## To do
Please write out the entire listing below exactly, excluding its pictures.

## Exercise data
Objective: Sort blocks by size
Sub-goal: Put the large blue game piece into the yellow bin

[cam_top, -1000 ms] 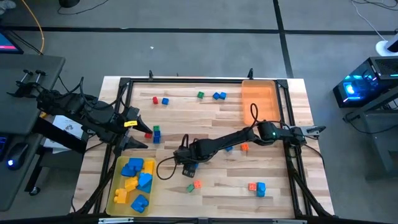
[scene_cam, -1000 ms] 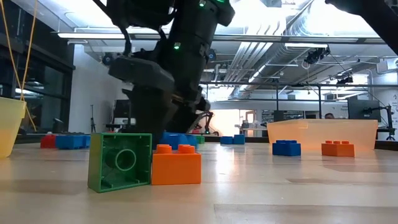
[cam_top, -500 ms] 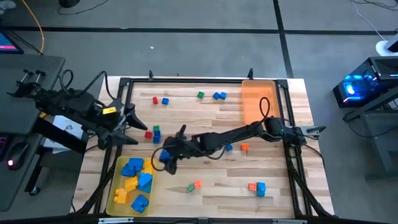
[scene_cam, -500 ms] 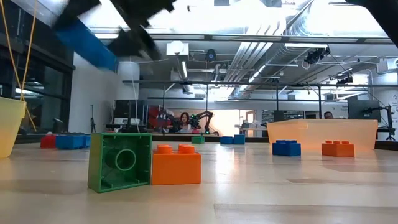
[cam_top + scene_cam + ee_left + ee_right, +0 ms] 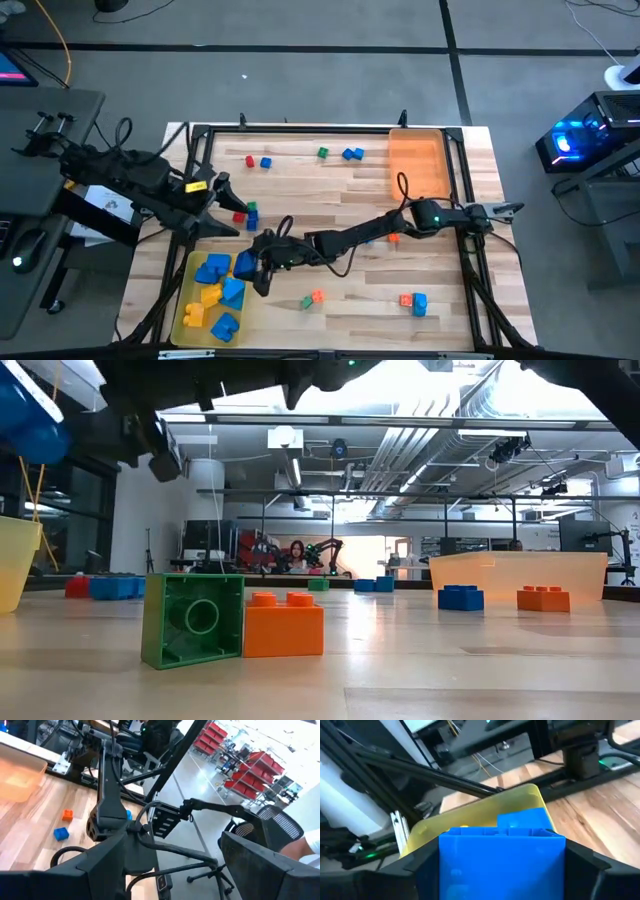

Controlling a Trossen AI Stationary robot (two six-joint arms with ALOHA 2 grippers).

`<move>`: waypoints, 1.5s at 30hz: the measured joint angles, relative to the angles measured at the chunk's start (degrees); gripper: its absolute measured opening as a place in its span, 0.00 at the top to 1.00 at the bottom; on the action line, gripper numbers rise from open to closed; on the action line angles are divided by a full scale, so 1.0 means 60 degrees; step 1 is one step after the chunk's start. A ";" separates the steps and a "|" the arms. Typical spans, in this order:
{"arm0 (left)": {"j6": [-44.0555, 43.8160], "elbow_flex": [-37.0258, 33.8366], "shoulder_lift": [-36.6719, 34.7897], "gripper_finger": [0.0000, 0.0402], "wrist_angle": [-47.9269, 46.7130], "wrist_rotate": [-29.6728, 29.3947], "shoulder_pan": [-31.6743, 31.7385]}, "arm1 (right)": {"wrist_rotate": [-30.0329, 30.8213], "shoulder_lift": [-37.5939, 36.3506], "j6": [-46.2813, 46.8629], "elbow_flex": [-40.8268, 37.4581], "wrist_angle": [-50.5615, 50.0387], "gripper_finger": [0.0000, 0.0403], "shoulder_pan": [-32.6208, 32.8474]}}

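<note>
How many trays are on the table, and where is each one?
2. The yellow tray sits at the table's front-left corner, near the left arm. The orange tray sits at the back-right corner. The high view shows the whole table; none seems hidden.

Bare boards between scattered blocks

I can read no text, label, brand, number or sign anywhere: nothing legible on anything lying on the table, on my arms, or on the screens and shelving in the room beyond.
</note>
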 joint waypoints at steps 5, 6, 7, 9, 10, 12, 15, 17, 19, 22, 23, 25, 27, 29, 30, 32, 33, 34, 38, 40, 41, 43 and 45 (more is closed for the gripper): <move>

## Task solution
Objective: Sort blocks by size
Sub-goal: Put the large blue game piece into the yellow bin

[cam_top, -1000 ms] 
[scene_cam, -1000 ms] 
[cam_top, -500 ms] 
[scene_cam, -500 ms] 
[cam_top + scene_cam + ee_left + ee_right, +0 ms] 

Controlling a Trossen AI Stationary robot (two six-joint arms with ALOHA 2 grippers).

`<move>`: waypoints, 1.5s at 30hz: the measured joint angles, relative to the angles measured at the chunk's start (degrees); gripper: its absolute measured opening as a place in its span, 0.00 at the top to 1.00 at the bottom; on the action line, gripper numbers rise from open to closed; on the action line angles are divided by a full scale, so 1.0 means 60 degrees; step 1 is one step after the chunk's start. A ";" separates the steps and a "|" the arms. Typical spans, in this order:
{"arm0 (left)": {"j6": [-44.0555, 43.8160], "elbow_flex": [-37.0258, 33.8366], "shoulder_lift": [-36.6719, 34.7897], "gripper_finger": [0.0000, 0.0402], "wrist_angle": [-47.9269, 46.7130], "wrist_rotate": [-29.6728, 29.3947], "shoulder_pan": [-31.6743, 31.7385]}, "arm1 (right)": {"wrist_rotate": [-30.0329, 30.8213], "shoulder_lift": [-37.5939, 36.3506], "j6": [-46.2813, 46.8629], "elbow_flex": [-40.8268, 37.4581], "wrist_angle": [-50.5615, 50.0387], "gripper_finger": [0.0000, 0.0403], "shoulder_pan": [-32.6208, 32.8474]}}

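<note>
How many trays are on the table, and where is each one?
2. The yellow tray sits at the table's front-left corner, near the left arm. The orange tray sits at the back-right corner. The high view shows the whole table; none seems hidden.

Bare boards between scattered blocks

I can read no text, label, brand, number or sign anywhere: nothing legible on anything lying on the table, on my arms, or on the screens and shelving in the room beyond.
</note>
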 joint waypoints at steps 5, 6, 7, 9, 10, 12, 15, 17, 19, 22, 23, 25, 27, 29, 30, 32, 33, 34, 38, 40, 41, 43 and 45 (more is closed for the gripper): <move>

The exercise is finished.